Tuesday, July 26, 2011

BOOBS

Boobs.

I feel like talking about boobs today.

It's been on my mind a lot lately.

Why?

Well I recently tattooed a voluptuous set on my right arm....


Because of this artwork, I apparently invited others' opinions and let me say this... People LOVE to share their opinions about my Earthen Goddess... some admire it while others revile it.... And the negative comments have even caused me to be a little upset at times, wondering if I should cover her up and doubting myself for tattooing breasts on my arm....

But why do I feel this way? It also makes me wonder, am I raising my children correctly? Am I teaching them about boobies openly and honestly? It also really made me think of how I myself view breasts....

Here are some conclusions I have come to terms with in regards to boobies....

I love boobs. I think breasts are beautiful. The round curvature, the delicateness of the skin, the way they can compliment a figure.... all that makes them beautiful. I also love that breasts come in all different shapes and sizes. There are little boobies and ginormous boobies and all other sizes in between. I notice other females breasts and yes, I admire them. It makes me even more aware that all of us females are still so uniquely different from each other. That difference is beautiful and it's part of what makes breasts beautiful as well....

You know what else makes them beautiful? The fact that they can SUSTAIN LIFE. They aren't just fun bags or sacks of fat. They have the incredible ability to provide nutritious food for our children that we birth. Since the dawn of time, us human's have suckled at the breasts of our mothers. We are born with primitive reflexes, that which one of them is the ability to feed from a breast. They are essential to sustain the human race. I find it mind blowing how important boobies really are....

Yes, I think boobs are BEAUTIFUL. Not just in sight and appearance but also in functionality.

Because I think they are beautiful, I don't hide them from my children's eyes neither. Yep, you guessed it... my boobs are not always covered in my house. Now before you jump to conclusions, no, I don't just walk around nekkid all day long... but reality check, we are a family of 5 that live in a ONE bathroom house, boobs are GONNA be seen. And I personally don't make any gallant efforts to cover them if any of our children are in the vicinity or path of me walking from the bedroom to the bathroom. I have always taught them in this manner.... seeing them should not cause a dramatic reaction. If I do catch them staring at my boobs, we stop and have a conversation about what breasts are and what their purpose is. SO far, they all have the ability to explain to you exactly what they are for.... feeding babies.

I love the sexuality behind boobies too.... Yes, I have many feminist beliefs and among them is that it's OK for my breasts to be viewed as sexual. This sexual allure is part of that initial attraction between two human beings. It can be the beginnings of what brings two people together to want to create a new life through intimate moments.
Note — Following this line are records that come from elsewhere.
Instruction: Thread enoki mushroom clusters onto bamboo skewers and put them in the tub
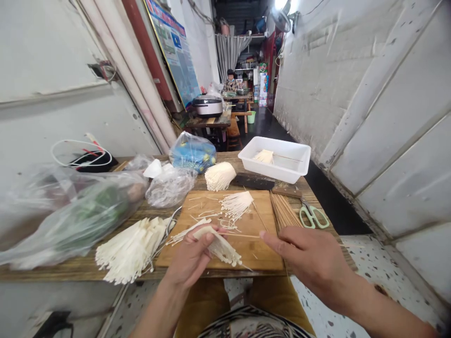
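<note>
My left hand (192, 258) pinches a flat bunch of enoki mushrooms (223, 249) above the front of the wooden cutting board (266, 258). A thin wooden skewer (243, 235) runs from my right hand (312, 258) to that bunch; its tip is hidden at my left fingers. My right fingers are closed around the skewer's other end. Another enoki bunch (237, 204) lies on the board with a skewer beside it, among loose stems. A bigger pile of enoki (132, 249) rests left of the board, and a thick bundle (220, 176) stands behind it.
Right of the board lie many skewers (284, 211), green-handled scissors (313, 217) and a cleaver (253, 181). A white plastic tray (275, 172) holds one skewered enoki bunch. Plastic bags (70, 220) crowd the left side. Farther back, a person (230, 84) sits at another table.
</note>
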The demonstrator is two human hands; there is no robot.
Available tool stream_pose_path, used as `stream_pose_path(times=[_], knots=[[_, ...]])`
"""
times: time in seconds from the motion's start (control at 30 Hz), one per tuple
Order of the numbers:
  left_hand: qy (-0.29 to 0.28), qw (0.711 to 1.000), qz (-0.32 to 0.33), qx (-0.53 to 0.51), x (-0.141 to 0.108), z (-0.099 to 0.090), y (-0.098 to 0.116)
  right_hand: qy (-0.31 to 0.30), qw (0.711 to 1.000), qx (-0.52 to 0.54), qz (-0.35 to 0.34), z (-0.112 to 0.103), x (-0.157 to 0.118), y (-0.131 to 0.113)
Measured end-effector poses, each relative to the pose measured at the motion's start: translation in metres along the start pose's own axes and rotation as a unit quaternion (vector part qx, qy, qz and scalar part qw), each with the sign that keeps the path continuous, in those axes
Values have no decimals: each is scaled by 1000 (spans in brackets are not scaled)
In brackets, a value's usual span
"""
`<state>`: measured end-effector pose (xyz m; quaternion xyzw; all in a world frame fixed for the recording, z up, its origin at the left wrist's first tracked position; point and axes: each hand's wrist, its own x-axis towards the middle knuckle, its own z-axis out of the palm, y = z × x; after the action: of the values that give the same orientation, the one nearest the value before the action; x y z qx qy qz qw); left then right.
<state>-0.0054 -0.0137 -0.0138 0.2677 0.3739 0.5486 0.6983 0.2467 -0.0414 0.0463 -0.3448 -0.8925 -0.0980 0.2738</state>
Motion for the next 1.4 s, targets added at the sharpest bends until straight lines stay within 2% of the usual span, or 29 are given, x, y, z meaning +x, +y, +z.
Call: stream_pose_path(times=[0.3, 0.43, 0.83, 1.4], knots=[[1, 1000, 19, -9, -1, -5, 0, -12, 1000, -17, 11, 0, -13, -2], [-2, 1000, 18, -8, -2, -3, 1, 2, 1000, -20, 7, -1, -11, -4], [-16, 999, 32, 10, -5, -1, 2, -9, 1000, -3, 3, 1, -12, -7], [6, 999, 29, 33, -9, 3, 5, -14, 1000, -5, 1, -1, -14, -8]])
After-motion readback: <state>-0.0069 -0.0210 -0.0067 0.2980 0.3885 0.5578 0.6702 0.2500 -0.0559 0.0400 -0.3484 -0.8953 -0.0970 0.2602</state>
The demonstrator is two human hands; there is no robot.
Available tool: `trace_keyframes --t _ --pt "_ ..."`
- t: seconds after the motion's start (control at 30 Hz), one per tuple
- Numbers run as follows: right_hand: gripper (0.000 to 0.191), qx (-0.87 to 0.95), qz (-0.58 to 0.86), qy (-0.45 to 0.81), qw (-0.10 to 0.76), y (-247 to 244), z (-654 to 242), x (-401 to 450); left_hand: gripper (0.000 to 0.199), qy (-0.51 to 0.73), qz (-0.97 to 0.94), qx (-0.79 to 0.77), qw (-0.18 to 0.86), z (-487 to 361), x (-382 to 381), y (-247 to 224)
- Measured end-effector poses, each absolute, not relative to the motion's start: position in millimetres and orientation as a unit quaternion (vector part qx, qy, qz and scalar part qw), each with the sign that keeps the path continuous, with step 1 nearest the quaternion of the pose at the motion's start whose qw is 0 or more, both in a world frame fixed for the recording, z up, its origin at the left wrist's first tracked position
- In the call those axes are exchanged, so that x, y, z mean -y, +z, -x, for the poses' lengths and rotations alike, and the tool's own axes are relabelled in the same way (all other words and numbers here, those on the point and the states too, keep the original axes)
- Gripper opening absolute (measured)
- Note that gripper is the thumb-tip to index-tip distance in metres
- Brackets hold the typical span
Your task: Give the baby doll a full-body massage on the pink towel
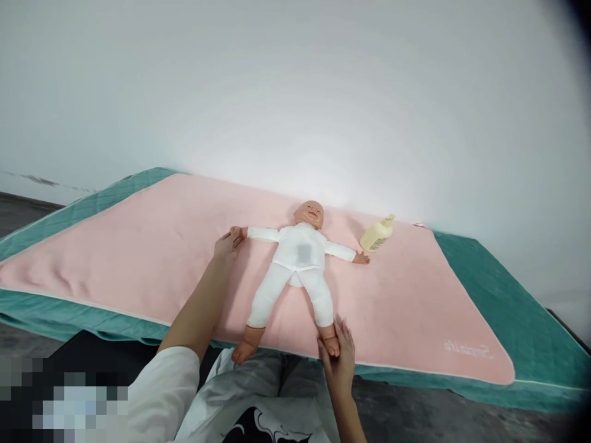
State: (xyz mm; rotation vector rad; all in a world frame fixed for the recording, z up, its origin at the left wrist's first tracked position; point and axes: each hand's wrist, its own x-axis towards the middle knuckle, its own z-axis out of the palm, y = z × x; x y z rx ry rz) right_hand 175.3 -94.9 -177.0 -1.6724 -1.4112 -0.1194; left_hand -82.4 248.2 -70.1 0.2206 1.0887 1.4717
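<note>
A baby doll (301, 249) in a white cloth body lies on its back on a pink mat (397, 307), arms spread and feet at the mat's front edge. My left hand (228, 241) has its fingers closed around the doll's hand at the left end of its outstretched arm. Beside and partly under the doll's right-side foot, my right hand (339, 357) rests with its fingers and thumb apart around the foot. A pale yellow pump bottle (377, 234) lies tilted near the doll's other hand.
The pink mat covers most of a green quilted bed cover (503, 277). Behind the bed stands a white wall (295, 92). My legs are against the front edge. A dark surface and a blurred-out patch are at the lower left.
</note>
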Motion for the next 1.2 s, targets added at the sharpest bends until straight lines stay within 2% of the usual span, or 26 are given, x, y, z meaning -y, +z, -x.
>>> trace_keyframes --t 0.2,0.37,0.47,0.57,0.8,1.2 --pt "0.050 0.532 0.675 -0.043 0.509 -177 -176 96 0.010 0.674 -0.162 -0.478 0.539 74 -239 -63" --pt "0.041 0.506 0.643 -0.009 0.576 -157 -176 91 0.029 0.724 -0.345 -0.471 0.369 55 -214 -47" --pt "0.041 0.475 0.631 0.025 0.613 -139 -176 83 0.034 0.681 -0.471 -0.450 0.334 40 -187 -37" --pt "0.043 0.450 0.620 0.037 0.642 -123 -175 72 0.032 0.615 -0.591 -0.441 0.280 27 -165 -34" --pt "0.045 0.456 0.636 0.047 0.621 -87 -170 41 0.030 0.548 -0.750 -0.327 0.171 13 -162 -54" --pt "0.048 0.498 0.647 0.083 0.571 -46 -173 -1 0.029 0.472 -0.851 -0.195 0.125 19 -162 -54"
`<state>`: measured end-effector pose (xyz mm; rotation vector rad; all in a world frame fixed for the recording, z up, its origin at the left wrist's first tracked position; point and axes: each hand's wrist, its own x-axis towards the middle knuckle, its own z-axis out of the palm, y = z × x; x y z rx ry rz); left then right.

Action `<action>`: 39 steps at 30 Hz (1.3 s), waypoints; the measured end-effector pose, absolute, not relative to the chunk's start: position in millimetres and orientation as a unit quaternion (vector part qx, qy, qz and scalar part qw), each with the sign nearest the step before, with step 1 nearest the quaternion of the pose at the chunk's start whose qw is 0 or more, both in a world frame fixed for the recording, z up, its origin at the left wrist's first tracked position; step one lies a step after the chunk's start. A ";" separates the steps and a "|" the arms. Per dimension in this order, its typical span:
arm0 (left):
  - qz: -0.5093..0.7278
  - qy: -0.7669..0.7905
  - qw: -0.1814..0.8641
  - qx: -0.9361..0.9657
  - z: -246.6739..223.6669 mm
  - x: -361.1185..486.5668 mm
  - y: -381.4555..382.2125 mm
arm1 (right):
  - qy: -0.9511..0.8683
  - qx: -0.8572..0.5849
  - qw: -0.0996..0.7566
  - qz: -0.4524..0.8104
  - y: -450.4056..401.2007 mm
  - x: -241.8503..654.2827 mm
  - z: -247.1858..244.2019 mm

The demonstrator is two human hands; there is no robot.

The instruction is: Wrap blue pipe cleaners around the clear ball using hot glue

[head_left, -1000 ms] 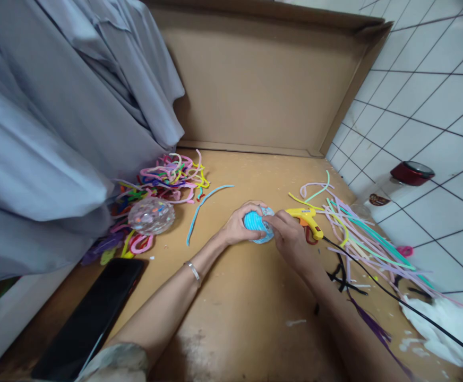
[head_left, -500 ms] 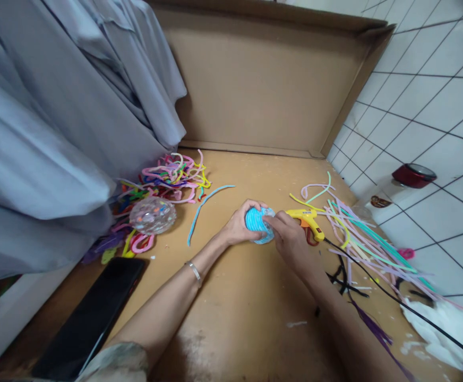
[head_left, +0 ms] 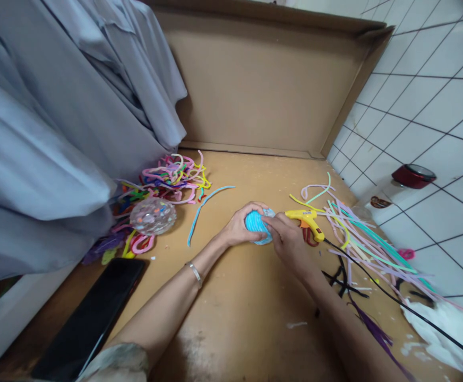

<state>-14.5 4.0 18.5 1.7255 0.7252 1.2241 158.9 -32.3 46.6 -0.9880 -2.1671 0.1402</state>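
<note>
A round object wrapped in blue pipe cleaner (head_left: 256, 223), with a clear part showing at its right, is held just above the table. My left hand (head_left: 241, 225) wraps round its left side. At its right side my right hand (head_left: 286, 233) has its fingers bent together and pressed against it; whatever may be between those fingertips is hidden. Right behind that hand lies a yellow glue gun (head_left: 309, 220) with a black cord. A loose blue pipe cleaner (head_left: 200, 211) curves on the table to the left.
Left are a clear dotted ball (head_left: 153, 216), a pile of coloured pipe cleaners (head_left: 171, 178) and a black phone (head_left: 92, 318). Right are long pipe cleaners (head_left: 378, 244), a red-lidded jar (head_left: 413, 176) and white material (head_left: 446, 329). A cardboard panel (head_left: 255, 85) stands behind; grey cloth (head_left: 56, 132) hangs left.
My right hand has shifted very slightly against the blue object. My left hand keeps its hold, and the things on the table have not moved.
</note>
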 end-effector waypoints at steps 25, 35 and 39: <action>0.467 0.332 0.434 0.695 22.1 -15.7 1.6 | -0.848 -0.393 0.355 0.013 -30.3 159.8 43.7; 0.478 0.315 0.430 0.698 19.5 -14.9 2.9 | -0.847 -0.388 0.362 0.019 -30.2 160.3 42.4; 0.483 0.314 0.428 0.696 19.8 -15.3 1.8 | -0.850 -0.391 0.354 -0.009 -30.8 160.0 44.2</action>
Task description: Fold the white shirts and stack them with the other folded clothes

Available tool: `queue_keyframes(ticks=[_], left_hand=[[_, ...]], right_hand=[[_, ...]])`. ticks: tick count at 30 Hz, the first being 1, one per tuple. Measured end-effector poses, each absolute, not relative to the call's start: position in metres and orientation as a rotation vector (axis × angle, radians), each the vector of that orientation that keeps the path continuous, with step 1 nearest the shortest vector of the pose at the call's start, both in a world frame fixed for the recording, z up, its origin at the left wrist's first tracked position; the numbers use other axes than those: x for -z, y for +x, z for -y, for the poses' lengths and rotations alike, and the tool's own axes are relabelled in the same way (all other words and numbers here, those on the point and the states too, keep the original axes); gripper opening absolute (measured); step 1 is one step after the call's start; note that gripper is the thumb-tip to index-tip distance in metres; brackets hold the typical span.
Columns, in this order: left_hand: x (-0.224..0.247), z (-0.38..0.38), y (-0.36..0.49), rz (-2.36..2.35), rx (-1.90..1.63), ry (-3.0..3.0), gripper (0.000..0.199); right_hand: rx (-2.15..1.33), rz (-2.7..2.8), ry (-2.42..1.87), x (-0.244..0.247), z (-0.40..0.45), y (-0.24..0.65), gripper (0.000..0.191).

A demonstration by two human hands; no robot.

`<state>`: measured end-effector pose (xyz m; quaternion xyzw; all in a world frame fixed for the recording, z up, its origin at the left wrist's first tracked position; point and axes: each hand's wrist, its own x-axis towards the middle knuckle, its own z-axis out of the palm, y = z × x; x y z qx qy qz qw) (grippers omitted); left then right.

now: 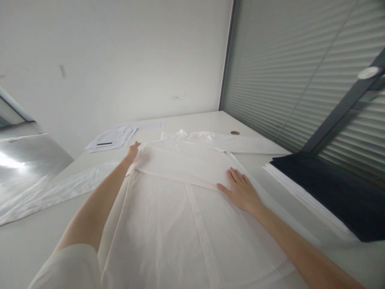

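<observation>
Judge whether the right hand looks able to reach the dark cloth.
Probably yes: the right hand lies flat on the white shirt, and nothing upright stands between it and the dark cloth.

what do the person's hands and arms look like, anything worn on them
Both the left hand and the right hand are ungloved, and no watch or bracelet shows on either wrist. A plain off-white sleeve covers the upper part of the left arm, leaving the forearm bare. The right arm is bare as far as it shows; its sleeve is out of view.
</observation>
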<state>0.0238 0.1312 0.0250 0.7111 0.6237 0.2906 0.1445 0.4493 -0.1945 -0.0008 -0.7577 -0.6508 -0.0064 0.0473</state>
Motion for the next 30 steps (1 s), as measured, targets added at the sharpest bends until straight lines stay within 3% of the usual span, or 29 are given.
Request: queue_keyframes(ticks=[7, 16, 24, 30], left_hand=[[-0.033, -0.144, 0.022, -1.869, -0.861, 2.017, 0.074], [0.005, -0.126, 0.045, -1.711, -0.468, 2.461, 0.058], [-0.007, -0.124, 0.048, -1.742, -0.19, 2.596, 0.068], [-0.019, -0.122, 0.074, -1.846, -0.111, 2.641, 0.055]], right_hand=[[0.001, 1.983, -2.327, 0.001, 0.193, 0.45, 0.09], [0.02, 1.992, -2.328, 0.002, 0.194, 0.45, 0.09], [0.009, 1.987, -2.303, 0.006, 0.194, 0.453, 0.09], [0.024, 1.991, -2.305, 0.004, 0.195, 0.452, 0.089]])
I love the fact that my husband desire's my breasts :) It leads us to share our bodies with each other which leads to a happy and healthy marriage.

So after all the doubt and concern I had over my tattoo.... I realize after breaking it down here that I absolutely, positively LOVE my tattoo. I love the opinions I have received about it, the good ones AND the bad ones. Those comments and opinions have pushed me to really think and articulate just how I feel about boobs. Those very same comments and opinions have also made me strive to teach my children about boobies and the human body in general... that our bodies aren't shameful, or dirty, or something that can't be discussed if they have questions about them.... I hope they grow up into young men that respect a woman's body because their mother respects it in the ways I just stated.

All that from a tattoo.... (Jeesch, I think too much)... but in the end, as my husband has stated.... "Everyone loves boobies!"

Even me.

2 comments:

  1. Ok, first, is that YOUR art? I assume it is, but I don't want to be mistaken.

    Now, the tattoo. By now, you probably know me well enough to know that my problem isn't with the artwork, it's with the tattoo! (Ok, I guess I shouldn't say "problem" since, shit, it's YOUR body, do whatever the hell you want to it! I have no "problem" with what YOU do to your OWN body.) I just don't care for tattoos in general, whether it's boobies or anything else. I would LOVE to see that beautiful art on a canvas, framed and hanging on a wall, or even on a great t-shirt. Hell, I might even wear one! But, that's just MY opinion. ;-)

    On a side note, DAMN that must have hurt!!

    Oh, and screw those people who think it's their duty to tell you what they think about YOUR body. >:(

    ReplyDelete
  2. I like your tattoo. I too think about boobs all of the time now. No boobs tattoo'd on me, but trying to learn to live with my new boobs.